[Saved entries]
--------------------------------------------------

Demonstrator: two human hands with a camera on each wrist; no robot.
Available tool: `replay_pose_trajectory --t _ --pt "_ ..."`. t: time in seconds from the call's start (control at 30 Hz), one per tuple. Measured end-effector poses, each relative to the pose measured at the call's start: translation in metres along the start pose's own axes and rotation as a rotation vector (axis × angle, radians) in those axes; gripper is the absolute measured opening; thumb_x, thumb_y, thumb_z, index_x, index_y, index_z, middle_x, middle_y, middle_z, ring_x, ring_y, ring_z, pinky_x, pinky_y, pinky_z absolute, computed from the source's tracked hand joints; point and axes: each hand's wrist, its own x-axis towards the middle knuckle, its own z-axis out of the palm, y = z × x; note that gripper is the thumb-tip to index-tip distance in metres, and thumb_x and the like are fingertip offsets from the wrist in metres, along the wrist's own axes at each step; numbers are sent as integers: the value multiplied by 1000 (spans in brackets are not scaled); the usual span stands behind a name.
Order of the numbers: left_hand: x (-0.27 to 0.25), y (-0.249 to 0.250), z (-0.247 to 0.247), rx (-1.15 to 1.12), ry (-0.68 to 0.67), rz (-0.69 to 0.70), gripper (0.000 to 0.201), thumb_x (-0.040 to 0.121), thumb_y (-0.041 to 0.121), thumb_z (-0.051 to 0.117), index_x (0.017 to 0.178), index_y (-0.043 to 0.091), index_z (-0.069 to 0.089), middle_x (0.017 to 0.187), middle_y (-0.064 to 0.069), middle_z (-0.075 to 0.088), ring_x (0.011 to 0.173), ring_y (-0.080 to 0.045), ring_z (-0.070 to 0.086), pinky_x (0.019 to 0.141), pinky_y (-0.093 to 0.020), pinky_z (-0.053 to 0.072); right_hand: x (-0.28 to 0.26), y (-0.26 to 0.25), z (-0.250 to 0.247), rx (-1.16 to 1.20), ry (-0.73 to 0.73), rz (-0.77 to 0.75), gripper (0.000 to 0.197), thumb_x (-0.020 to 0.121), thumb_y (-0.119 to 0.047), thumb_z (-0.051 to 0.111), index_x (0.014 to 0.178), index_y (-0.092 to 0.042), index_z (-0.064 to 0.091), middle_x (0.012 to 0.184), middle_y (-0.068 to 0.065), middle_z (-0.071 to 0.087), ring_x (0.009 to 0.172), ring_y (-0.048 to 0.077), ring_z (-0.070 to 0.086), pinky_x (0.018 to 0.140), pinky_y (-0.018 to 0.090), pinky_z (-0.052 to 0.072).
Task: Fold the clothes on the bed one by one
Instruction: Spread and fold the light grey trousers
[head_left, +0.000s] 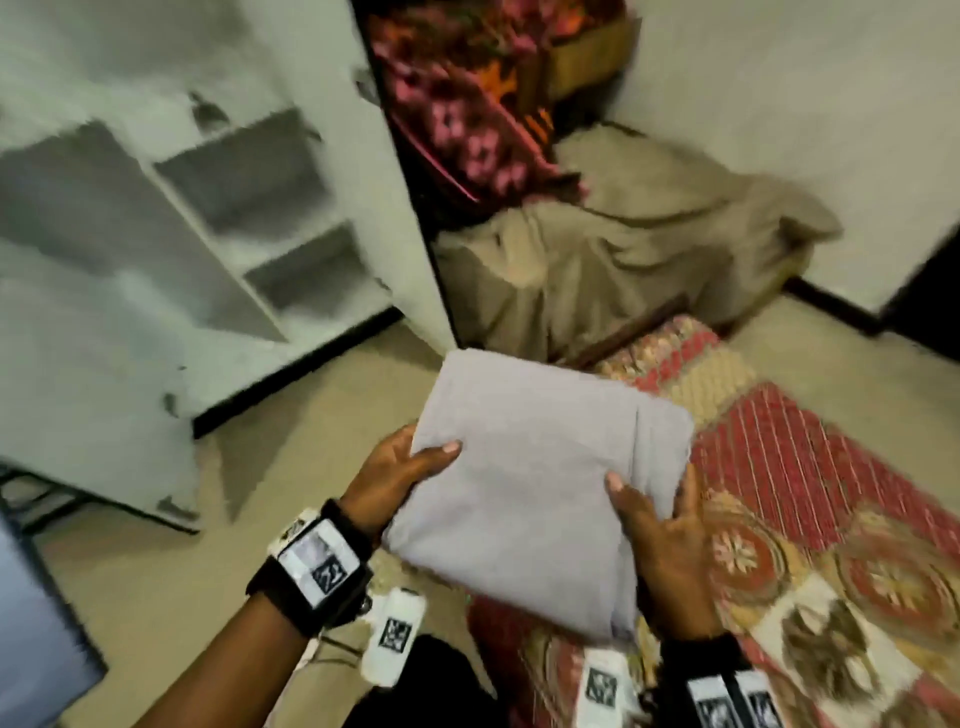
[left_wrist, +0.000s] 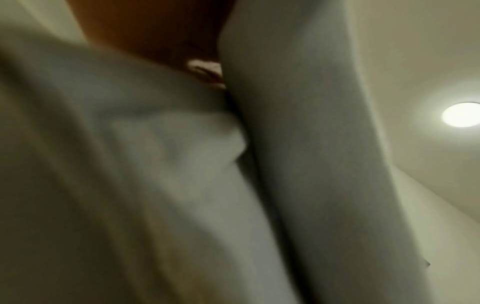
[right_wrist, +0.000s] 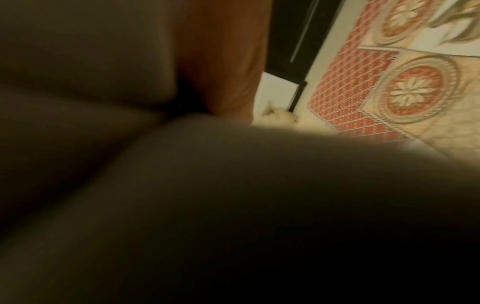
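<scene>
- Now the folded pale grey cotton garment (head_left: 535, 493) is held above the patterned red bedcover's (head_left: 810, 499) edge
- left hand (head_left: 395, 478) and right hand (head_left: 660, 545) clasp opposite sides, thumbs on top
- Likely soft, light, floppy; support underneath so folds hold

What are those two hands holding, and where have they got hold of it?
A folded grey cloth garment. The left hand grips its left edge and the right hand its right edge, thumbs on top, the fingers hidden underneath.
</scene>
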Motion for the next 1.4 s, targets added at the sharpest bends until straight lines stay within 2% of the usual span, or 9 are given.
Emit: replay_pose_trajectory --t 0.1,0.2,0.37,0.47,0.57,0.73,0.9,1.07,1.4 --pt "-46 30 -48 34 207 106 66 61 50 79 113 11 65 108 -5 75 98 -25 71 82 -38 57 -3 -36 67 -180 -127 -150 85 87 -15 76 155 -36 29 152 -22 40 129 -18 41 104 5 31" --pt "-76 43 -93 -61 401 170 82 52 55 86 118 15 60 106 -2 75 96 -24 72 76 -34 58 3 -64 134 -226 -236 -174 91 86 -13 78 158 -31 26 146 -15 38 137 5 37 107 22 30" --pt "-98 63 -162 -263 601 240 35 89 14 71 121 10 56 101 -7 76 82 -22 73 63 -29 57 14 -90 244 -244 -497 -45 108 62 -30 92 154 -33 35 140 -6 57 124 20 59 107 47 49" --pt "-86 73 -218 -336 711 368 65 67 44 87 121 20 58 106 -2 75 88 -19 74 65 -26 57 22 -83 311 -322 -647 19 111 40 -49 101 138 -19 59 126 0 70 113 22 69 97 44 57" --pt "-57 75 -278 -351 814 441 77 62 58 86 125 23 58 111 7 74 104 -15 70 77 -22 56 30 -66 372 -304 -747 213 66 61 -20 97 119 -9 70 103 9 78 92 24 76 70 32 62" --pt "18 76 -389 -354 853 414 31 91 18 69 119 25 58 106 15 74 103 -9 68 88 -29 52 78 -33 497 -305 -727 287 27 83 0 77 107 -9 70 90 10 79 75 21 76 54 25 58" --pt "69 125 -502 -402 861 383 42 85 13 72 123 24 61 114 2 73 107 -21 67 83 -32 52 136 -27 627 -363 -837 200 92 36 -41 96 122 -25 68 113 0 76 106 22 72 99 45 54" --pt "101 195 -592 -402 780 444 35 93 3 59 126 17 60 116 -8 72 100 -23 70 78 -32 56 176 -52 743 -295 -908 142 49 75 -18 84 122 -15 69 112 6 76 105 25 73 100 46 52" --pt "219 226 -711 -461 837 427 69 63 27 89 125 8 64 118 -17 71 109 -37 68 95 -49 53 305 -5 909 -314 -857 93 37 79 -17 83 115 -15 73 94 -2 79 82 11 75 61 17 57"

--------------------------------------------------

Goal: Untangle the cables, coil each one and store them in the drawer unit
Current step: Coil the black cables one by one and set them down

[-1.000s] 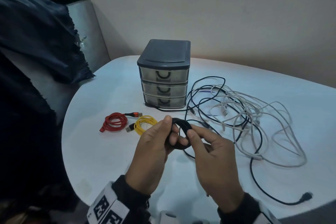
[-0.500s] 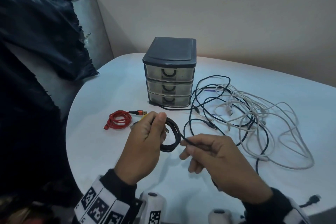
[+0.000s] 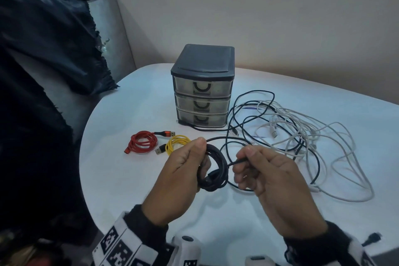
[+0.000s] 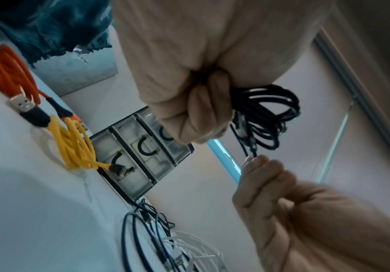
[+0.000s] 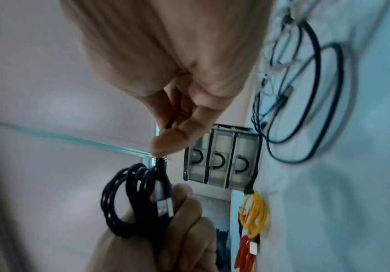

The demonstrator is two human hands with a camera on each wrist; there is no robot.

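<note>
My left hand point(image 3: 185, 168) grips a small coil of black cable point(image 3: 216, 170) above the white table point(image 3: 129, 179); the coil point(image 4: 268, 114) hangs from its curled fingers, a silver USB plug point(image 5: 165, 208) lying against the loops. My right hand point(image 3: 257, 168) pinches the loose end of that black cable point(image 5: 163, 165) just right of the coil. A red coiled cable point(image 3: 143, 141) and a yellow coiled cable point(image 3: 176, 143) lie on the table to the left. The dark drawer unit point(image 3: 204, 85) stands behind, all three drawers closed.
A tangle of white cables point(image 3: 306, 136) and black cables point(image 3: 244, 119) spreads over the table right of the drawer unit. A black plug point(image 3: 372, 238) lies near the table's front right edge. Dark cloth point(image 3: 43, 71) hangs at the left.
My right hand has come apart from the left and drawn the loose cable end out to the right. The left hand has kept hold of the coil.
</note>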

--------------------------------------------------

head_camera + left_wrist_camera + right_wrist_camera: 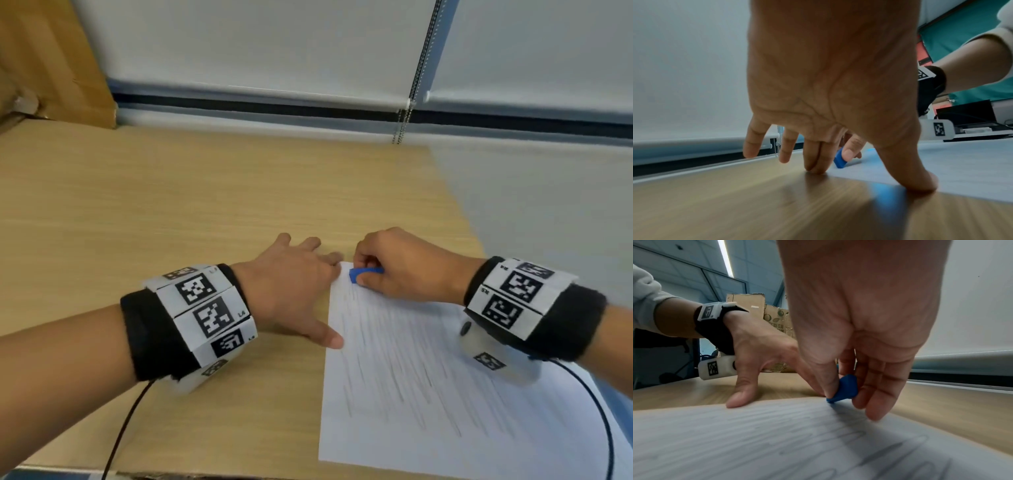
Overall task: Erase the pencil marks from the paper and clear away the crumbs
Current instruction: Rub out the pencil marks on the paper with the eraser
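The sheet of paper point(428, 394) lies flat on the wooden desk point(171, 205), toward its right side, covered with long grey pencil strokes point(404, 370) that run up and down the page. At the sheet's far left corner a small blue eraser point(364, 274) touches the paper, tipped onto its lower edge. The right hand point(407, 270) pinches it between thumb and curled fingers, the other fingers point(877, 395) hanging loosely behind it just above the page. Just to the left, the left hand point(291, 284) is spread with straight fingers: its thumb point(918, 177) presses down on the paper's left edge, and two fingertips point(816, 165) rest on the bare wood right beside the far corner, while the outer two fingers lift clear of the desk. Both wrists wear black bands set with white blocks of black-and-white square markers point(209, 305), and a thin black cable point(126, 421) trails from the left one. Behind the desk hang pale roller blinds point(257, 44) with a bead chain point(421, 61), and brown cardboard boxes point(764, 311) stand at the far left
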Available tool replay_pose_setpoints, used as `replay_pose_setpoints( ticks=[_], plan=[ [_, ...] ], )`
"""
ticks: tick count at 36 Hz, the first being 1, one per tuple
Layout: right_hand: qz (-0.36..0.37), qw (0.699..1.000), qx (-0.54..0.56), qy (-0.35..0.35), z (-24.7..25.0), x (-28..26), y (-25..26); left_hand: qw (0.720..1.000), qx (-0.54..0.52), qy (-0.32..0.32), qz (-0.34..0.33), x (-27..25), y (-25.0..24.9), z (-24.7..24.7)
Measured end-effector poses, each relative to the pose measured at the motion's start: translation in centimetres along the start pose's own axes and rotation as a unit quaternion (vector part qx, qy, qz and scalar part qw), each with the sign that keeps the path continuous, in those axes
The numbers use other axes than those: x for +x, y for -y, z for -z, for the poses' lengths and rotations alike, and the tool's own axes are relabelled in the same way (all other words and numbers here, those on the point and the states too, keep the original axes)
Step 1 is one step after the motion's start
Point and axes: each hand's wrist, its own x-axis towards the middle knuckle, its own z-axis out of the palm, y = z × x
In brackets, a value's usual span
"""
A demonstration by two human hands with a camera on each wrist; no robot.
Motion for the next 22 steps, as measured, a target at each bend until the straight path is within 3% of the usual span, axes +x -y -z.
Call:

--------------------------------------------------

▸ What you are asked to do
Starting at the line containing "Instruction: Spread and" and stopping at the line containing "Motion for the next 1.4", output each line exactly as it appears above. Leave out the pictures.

▸ Output of the exercise
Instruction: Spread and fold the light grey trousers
[head_left, +0.000s] 
[left_wrist, +0.000s] 
[right_wrist, +0.000s] 
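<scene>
- Now the folded pale grey cotton garment (head_left: 535, 493) is held above the patterned red bedcover's (head_left: 810, 499) edge
- left hand (head_left: 395, 478) and right hand (head_left: 660, 545) clasp opposite sides, thumbs on top
- Likely soft, light, floppy; support underneath so folds hold

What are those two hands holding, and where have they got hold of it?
A folded grey cloth garment. The left hand grips its left edge and the right hand its right edge, thumbs on top, the fingers hidden underneath.
</scene>
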Motion for the next 1.4 s, targets added at the sharpest bends until straight lines stay within 2% of the usual span, or 9 are given.

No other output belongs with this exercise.